> **Dataset extract**
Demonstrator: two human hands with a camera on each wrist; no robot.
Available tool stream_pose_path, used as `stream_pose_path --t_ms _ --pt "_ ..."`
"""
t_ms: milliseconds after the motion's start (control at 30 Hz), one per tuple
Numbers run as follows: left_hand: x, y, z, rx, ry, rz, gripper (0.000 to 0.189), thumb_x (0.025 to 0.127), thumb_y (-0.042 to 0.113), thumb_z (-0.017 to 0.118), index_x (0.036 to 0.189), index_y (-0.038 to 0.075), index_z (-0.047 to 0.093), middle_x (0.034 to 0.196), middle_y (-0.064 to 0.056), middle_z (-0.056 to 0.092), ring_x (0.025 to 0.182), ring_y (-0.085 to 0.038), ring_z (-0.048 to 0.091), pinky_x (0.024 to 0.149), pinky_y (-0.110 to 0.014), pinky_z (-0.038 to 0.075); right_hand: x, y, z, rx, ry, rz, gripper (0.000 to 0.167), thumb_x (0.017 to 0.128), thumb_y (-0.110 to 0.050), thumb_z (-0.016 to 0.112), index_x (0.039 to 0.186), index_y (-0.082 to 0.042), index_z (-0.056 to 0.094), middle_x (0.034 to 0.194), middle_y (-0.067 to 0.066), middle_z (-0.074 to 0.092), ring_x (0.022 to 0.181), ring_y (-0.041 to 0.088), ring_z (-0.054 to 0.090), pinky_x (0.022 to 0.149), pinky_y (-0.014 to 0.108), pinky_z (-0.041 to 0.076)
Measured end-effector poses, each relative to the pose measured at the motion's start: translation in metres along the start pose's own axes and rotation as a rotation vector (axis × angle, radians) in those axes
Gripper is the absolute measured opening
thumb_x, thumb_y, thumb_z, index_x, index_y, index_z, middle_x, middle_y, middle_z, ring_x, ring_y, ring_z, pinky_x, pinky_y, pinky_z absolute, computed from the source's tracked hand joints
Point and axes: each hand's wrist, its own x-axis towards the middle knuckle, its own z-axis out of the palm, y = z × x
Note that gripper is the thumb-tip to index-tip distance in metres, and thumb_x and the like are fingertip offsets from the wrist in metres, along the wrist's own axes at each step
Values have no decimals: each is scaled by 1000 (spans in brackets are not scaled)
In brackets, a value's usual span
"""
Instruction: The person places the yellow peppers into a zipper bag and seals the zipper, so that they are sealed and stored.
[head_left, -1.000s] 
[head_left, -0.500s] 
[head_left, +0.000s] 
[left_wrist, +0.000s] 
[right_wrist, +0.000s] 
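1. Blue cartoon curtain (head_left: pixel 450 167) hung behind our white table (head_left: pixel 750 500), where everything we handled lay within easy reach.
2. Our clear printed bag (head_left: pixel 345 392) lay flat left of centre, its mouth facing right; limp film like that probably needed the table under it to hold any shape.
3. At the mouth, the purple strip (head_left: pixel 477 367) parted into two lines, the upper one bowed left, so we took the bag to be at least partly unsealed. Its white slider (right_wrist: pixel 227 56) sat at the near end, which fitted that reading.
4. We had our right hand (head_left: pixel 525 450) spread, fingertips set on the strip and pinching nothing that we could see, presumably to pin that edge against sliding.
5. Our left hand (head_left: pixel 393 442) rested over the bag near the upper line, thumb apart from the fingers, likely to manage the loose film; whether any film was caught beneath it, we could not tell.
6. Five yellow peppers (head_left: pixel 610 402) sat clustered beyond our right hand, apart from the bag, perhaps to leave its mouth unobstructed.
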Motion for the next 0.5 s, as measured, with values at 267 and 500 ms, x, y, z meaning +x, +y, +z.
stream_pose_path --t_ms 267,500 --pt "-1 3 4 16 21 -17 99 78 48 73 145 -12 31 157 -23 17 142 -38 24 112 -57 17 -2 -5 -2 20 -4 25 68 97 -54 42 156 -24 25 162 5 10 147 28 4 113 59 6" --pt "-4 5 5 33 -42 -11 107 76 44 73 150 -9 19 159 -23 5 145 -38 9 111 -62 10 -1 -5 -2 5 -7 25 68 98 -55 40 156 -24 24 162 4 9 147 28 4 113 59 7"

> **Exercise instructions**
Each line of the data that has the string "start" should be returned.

> **Solved exercise**
t_ms: milliseconds after the motion's start (control at 30 Hz), one per tuple
Measured end-effector poses, each relative to the pose measured at the motion's start: translation in metres along the start pose's own axes and rotation as a rotation vector (axis × angle, radians) in those axes

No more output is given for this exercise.